Stop Night Protests in Ferguson and Start Recalling City Leaders

Energy spent squaring off against an incompetent police force is better directed at the city's power structure. Protest by day, collect signatures by night.

So long as nightly street protests continue in Ferguson, Missouri, where police and violent agitators alike use the cover of darkness to perpetrate unjustified aggression, the likelihood of additional casualties increases. The mayhem puts at risk peaceful protesters, whose frustration at local authorities is fully justified, as well as many good police officers who'd rather be anywhere else. Some have asked the majority of residents with peaceful intentions to call off protests and vigils after dark. The request is understandable—as is the refusal of outraged citizens who feel a moral and civic obligation to persist in their activism. Well-intentioned people on both sides feel they cannot in good conscience back down, yet they are unable to control the bad elements in their midst.

It is a perilous moment—and politics offers one way forward.

In The Guardian, Gary Younge, who sympathizes with the protesters in Ferguson, observes that the highly charged scene there attracts "opportunists, macho-men and thrill-seekers as well as the righteously indignant and politically militant." (The military atmosphere created by police helps attract the thrill-seekers.) He adds that Ferguson is "a mostly black town under curfew in which the entire political power structure is white," and that some riot because doing so is "the crudest tool for those who have few options. By definition, they are chaotic. Rich people don’t riot because they have other forms of influence. Riots are a class act."

One can imagine how some Ferguson residents would conclude that they have no form of influence except taking to the streets each night. Yet given the passionate mobilization that is taking place each day, it is realistic to imagine the protesters successfully ousting the whole leadership structure of the city. Even observers who are critical of the street activism following Michael Brown's killing agree that Ferguson's leaders have been egregiously incompetent in their response. They've clearly lost the confidence of the people they represent, and only in part because, as the New York Times puts it, "Although about two-thirds of Ferguson residents are black, its mayor and five of its six City Council members are white. Only three of the town’s 53 police officers are black."

The most potent and direct method for addressing this disparity—the ballot box—has gone unused, so far. "Turnout for local elections in Ferguson has been poor. The mayor, James W. Knowles III, noted his disappointment with the turnout—about 12 percent—in the most recent mayoral election," the Times adds. "Patricia Bynes, a black woman who is the Democratic committeewoman for the Ferguson area, said the lack of black involvement in local government was partly the result of the black population’s being more transient in small municipalities and less attached to them." What better opportunity to change that unfortunate pattern? This is a historic failure of leadership. Recalls were created for moments like this one.

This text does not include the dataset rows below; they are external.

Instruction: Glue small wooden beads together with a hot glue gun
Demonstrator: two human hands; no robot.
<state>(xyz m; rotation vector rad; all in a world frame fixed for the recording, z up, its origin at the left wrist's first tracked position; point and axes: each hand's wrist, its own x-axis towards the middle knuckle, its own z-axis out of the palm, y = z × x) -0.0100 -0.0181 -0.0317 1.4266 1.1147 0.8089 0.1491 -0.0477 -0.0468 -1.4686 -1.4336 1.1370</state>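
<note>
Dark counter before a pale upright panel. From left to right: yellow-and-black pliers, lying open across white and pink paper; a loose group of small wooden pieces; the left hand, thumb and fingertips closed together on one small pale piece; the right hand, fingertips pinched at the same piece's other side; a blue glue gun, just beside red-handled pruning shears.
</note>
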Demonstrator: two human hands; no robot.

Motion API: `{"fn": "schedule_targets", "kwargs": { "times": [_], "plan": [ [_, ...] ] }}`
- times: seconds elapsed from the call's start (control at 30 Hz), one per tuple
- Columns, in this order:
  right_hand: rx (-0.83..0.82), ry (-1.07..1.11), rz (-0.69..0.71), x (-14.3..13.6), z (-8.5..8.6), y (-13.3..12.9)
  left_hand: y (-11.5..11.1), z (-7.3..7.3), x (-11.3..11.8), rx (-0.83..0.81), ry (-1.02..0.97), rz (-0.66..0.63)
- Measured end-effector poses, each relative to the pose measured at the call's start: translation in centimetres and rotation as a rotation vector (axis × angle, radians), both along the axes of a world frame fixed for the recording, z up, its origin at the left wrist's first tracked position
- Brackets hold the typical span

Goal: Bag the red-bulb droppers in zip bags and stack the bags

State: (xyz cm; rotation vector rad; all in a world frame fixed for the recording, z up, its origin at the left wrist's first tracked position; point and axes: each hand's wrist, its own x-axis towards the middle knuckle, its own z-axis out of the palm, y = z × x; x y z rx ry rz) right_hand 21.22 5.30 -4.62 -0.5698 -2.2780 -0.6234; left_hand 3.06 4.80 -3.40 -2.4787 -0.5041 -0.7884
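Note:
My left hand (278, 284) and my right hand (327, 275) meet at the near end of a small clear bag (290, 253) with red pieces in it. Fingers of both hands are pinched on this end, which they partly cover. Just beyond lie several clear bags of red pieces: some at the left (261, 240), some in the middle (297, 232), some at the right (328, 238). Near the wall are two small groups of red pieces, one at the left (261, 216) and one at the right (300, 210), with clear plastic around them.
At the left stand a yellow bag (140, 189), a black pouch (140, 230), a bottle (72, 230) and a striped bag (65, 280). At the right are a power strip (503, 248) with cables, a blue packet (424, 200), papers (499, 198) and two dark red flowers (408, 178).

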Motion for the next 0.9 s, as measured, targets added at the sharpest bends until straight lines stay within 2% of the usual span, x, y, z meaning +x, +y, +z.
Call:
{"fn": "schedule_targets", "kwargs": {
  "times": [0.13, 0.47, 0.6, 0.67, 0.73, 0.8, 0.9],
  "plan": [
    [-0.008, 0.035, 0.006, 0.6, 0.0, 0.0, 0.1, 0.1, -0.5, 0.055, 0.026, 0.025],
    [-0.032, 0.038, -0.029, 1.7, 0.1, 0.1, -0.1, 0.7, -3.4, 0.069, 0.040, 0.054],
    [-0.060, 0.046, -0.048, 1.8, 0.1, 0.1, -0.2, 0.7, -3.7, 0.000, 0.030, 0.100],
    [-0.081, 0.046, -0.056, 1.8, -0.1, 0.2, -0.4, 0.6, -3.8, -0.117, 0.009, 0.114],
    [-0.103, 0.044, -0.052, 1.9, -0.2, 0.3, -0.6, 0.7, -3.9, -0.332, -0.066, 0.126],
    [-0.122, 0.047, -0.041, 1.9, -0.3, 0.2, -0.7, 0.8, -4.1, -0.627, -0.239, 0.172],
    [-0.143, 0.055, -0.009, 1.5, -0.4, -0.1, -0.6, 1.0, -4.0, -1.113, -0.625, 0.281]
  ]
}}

So recall the mayor. Recall the city council. Elect new officials who will fire the police chief. Success is not guaranteed, but it is quite plausible and perhaps even likely. The whole lot of them could be tossed out.

My reading of the relevant Missouri law suggests the legal requirements could be met easily. Incompetence is grounds for recall. If city leaders in Ferguson don't now qualify as incompetents, who ever would? And as a Daily Kos author noted days ago, "Petitions must include the signatures of 25% of registered voters, which should not be too hard to do at this point." That would trigger a recall election. Turnout would presumably be high. Many blacks have been disenfranchised due to past convictions and attempts by GOP state legislators to depress voter turnout, but with this momentum, that obstacle isn't insurmountable.

A successful recall of Ferguson's mayor and city council is the best outcome I can imagine from a protest movement that is justifiably angry, but uncertain about how to achieve its goals and at risk of losing public support if the streets turn more violent. Protesters want transparency in the investigation into Brown's death, accountability for the police department, and an end to leadership that demonstrates such disregard and seeming contempt for the city's black people. Perhaps existing pressure on city leaders, or appeals already made to the Department of Justice, will help advance those goals—but while more night protests would seem to offer scant hope for additional gains, replacing the city's elected leadership would advance the protesters' goals directly and dramatically. The effort would be nonviolent, it might well increase civic participation for years or even generations to come, and if successful, it would send an inspiring message to those who feel powerless: that a system very much stacked against them is still a far more powerful weapon than a molotov cocktail.

Forget pressuring Ferguson's intransigent leaders and facing off against its policemen. Just replace them. Elect new leaders who pledge transparency on the matter of Brown's death and aggressive reforms of a police department that needs an overhaul. To abandon night protests and begin gathering signatures is not backing down. It is shifting a righteous battle to terrain more favorable to victory. It is the worst nightmare of Ferguson leaders: Rather than watching their underlings fire tear-gas canisters at protesters, they'll watch, powerless, as they're fired.

Conor Friedersdorf is a staff writer at The Atlantic.